CMS: Medicare rate increase would boost SNF payments by $500 million

Geographic variations in Medicare payments can be largely explained by how much skilled nursing and post-acute care is being used, according to a recently released interim report from the Institute of Medicine.

The Department of Health and Human Services requested the report in 2010, at the urging of lawmakers considering a “geographic value index” for Medicare payments. The index idea came from data showing some states, such as Florida, receive substantially more Medicare dollars than other states, such as Wisconsin. Policymakers suspected the higher payments may be linked to fraud and abuse, and they proposed paying less to Medicare providers in the high-spending areas.

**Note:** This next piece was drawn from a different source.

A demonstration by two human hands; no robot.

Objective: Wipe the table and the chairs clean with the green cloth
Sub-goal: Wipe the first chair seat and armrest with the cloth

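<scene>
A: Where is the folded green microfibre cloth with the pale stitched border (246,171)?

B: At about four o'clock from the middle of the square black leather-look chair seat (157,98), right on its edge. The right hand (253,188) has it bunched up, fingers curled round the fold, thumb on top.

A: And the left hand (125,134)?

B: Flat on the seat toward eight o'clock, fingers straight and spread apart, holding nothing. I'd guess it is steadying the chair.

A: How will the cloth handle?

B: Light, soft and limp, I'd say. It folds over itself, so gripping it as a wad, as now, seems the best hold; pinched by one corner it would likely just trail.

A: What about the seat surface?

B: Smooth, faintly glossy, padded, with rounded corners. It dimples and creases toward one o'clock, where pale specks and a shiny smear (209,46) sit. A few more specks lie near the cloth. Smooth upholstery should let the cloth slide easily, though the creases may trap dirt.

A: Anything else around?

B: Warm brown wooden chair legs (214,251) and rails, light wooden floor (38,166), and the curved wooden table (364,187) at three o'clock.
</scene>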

But after studying data from the nation’s 306 hospital-referral regions, the IOM researchers said it’s difficult to pin down reasons for the geographic differences in Medicare spending. Even within regions, there is significant variation among providers, they stated in the report, which was released Friday. However, beneficiaries’ use of skilled nursing homes, hospice and other post-acute care appears to account for about 40% of the difference between high- and low-spending areas, according to the report.

“Because post-acute care, particularly home health and skilled nursing, is a major source of unexplained variation in Medicare spending, reforms that address incentives to overuse post-acute care, including fraud in that use, could have a large effect on healthcare efficiency,” the report authors wrote.

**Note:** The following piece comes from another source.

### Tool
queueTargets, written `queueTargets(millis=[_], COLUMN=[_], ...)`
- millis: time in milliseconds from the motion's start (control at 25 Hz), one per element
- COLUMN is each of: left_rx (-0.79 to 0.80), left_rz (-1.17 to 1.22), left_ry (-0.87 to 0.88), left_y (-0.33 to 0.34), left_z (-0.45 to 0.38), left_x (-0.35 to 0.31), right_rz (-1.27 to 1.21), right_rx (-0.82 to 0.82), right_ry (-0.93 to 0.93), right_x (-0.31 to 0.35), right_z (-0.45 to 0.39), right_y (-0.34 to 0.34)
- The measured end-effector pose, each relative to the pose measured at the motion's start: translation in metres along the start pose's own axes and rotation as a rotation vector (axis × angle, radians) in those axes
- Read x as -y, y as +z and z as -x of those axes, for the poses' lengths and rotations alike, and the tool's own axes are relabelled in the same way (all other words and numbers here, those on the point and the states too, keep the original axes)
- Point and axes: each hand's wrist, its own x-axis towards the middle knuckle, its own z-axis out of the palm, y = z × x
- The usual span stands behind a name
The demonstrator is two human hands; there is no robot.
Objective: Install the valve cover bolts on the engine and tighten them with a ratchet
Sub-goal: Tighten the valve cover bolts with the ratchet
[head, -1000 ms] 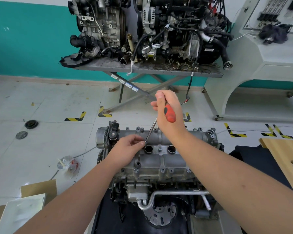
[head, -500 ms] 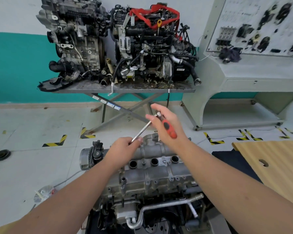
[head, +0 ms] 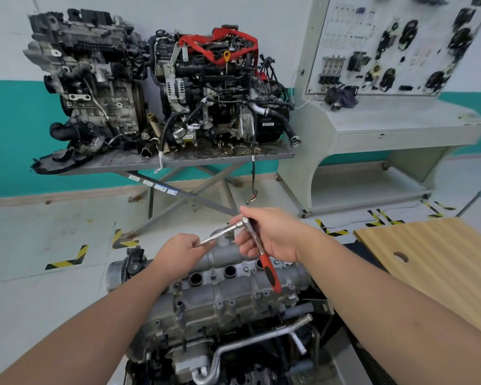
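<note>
I see both hands raised above the valve cover [head: 233,295]. Right hand [head: 272,234] grips the ratchet [head: 257,240] near its head, red handle hanging down over the cover. Left hand [head: 179,250] pinches the tip of the extension bar [head: 220,234] that runs from the ratchet head.

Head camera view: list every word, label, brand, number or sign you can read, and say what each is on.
No text is legible.
Stickers on the stand's crossbar: too small to read.
White label on the black part of the rear engine: blurred.
Markings on the display board: blurred.
Ratchet, near engine: no visible text.
</note>
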Motion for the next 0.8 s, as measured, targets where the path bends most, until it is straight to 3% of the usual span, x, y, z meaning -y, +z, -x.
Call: queueTargets(millis=[240,360,600,680,800], left_rx=[0.071,0.032,0.01,0.002,-0.005], left_rz=[0.077,0.059,-0.086,-0.031,0.123], left_ry=[0.039,0.078,0.082,0.044,0.039], left_y=[0.012,0.01,0.021,0.032,0.058], left_z=[0.013,0.017,0.01,0.008,0.007], left_x=[-0.025,-0.038,-0.064,-0.077,-0.122], right_rz=[-0.217,-0.317,-0.463,-0.536,-0.43], right_rx=[0.219,0.226,0.096,-0.019,-0.236], right_ry=[-0.084,-0.089,-0.131,-0.18,-0.262], right_x=[-0.006,-0.006,-0.001,0.004,-0.007], right_z=[0.014,0.017,0.035,0.044,0.054], right_y=[-0.018,-0.024,-0.058,-0.081,-0.108])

The researchers concluded there isn’t a need for the geographic payment method, saying this would punish high-quality, efficient providers in high-paying areas. Instead, Medicare payments should reward or penalize individual providers rather than lumping providers together based on their proximity to each other, they recommended.

A report on geographic differences in Medicaid payments will be released as part of a final report this summer, according to IOM.